Exhibitions

Wakaliga Uganda: If Uganda Was America

Mar 1, 2025 - Apr 27, 2025
Opening: Saturday, Mar 1, 2025 4:00 PM – 7:00 PM
University of Chicago, 5811 S. Ellis Ave., Cobb Hall, 4th Fl., Chicago, IL, 60637

Wakaliga Uganda, also known as Ramon Film Productions, is a Kampala-based film studio founded in 2005 by Isaac Godfrey Geoffrey Nabwana (Nabwana IGG), affectionately dubbed “Uganda’s Tarantino.” Operating on ultra-low budgets—often under $200—Wakaliga creates action films that combine handmade props, untrained actors, and raw storytelling to craft a cinematic universe as inventive as it is self-aware. Cult classics like Who Killed Captain Alex? and Bad Black refract Hollywood’s hyper-violence through a distinctly Ugandan lens, offering playful yet incisive critiques of global power dynamics. More than a film studio, Wakaliga Uganda is a community hub, providing a space for local martial artists, actors, and technicians—many of them teenagers—to hone their craft. At the Renaissance Society—marking their first exhibition in the United States—Wakaliga Uganda will premiere If Uganda Was America, a speculative satire that flips geopolitical hierarchies, alongside a curated selection of their films. Presented within a site-specific installation designed by Studio 2050+, the exhibition captures Wakaliga’s project beyond their DIY ethos.

 

Curated by Myriam Ben Salah.

 

Major annual support for the Renaissance Society is provided by the Mellon Foundation. Ren programs are supported by The Andy Warhol Foundation for the Visual Arts and a grant from the Illinois Arts Council Agency. Annual support is provided by The Provost’s Discretionary Fund at the University of Chicago. 

 

The 2024–2025 Music Series is generously sponsored by a grant from the University of Chicago Women’s Board.

 

All Renaissance Society publications are made possible by The Mansueto Foundation Publications Program.

 


 

Film Screening

Action! Documentary Double Feature

Thu, Apr 3, 7pm

Logan Center for the Arts, Screening Room

915 60th St.

 

This documentary double feature offers a rare look behind the scenes at the DIY studios of two enterprising filmmakers, one in Uganda and the other in Tunisia—each of them putting their own wild spin on 1980s-style action flicks. Once Upon a Time in Uganda!(2021) introduces us to writer-director Isaac Nabwana, the driving force behind Wakaliga Uganda, and tracks his unlikely partnership with Alan “Ssali” Hofmanis, an American producer and super-fan who moved to Kampala to join him. In VHS – Kahloucha (2006), documentarian Nejib Belkadhi trails amateur Tunisian filmmaker Moncef Kahloucha as he makes his latest feature, Tarzan of the Arabs, with the help of the people around him.

 

Discussion

Grassroots Filmmaking and African Cinema

Fri, Apr 18, 7pm

Swift Hall, 3rd Floor

1025 E 58th St.

 

On the occasion of Wakaliga Uganda's exhibition at the Renaissance Society, join us for an expansive discussion with novelist and scholar Akin Adesokan and other participants to be announced.

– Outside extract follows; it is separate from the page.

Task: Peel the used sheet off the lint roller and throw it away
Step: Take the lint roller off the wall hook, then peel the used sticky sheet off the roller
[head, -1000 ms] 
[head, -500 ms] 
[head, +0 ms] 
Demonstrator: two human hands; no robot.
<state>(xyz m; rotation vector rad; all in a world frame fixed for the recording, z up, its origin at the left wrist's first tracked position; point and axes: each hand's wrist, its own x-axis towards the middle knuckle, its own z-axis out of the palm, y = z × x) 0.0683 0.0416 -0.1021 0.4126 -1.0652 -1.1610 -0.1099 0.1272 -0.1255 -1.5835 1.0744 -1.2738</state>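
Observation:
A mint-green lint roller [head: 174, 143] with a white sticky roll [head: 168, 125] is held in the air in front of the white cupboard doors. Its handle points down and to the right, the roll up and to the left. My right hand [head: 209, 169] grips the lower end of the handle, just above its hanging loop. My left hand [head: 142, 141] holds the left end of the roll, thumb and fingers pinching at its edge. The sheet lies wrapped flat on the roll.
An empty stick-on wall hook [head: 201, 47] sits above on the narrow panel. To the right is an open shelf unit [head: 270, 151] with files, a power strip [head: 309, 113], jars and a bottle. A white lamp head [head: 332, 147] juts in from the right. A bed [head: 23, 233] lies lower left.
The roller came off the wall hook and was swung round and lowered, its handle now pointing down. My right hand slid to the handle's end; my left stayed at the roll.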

In his multidisciplinary work, Adesokan has explored conceptual patterns in Nollywood and African cinema and the cultural consequences of globalization, among many other subjects. While reflecting on Wakaliga Uganda's movies and methods, this evening program considers the Kampala-based film collective’s work in relation to larger movements in African cinema and grassroots filmmaking.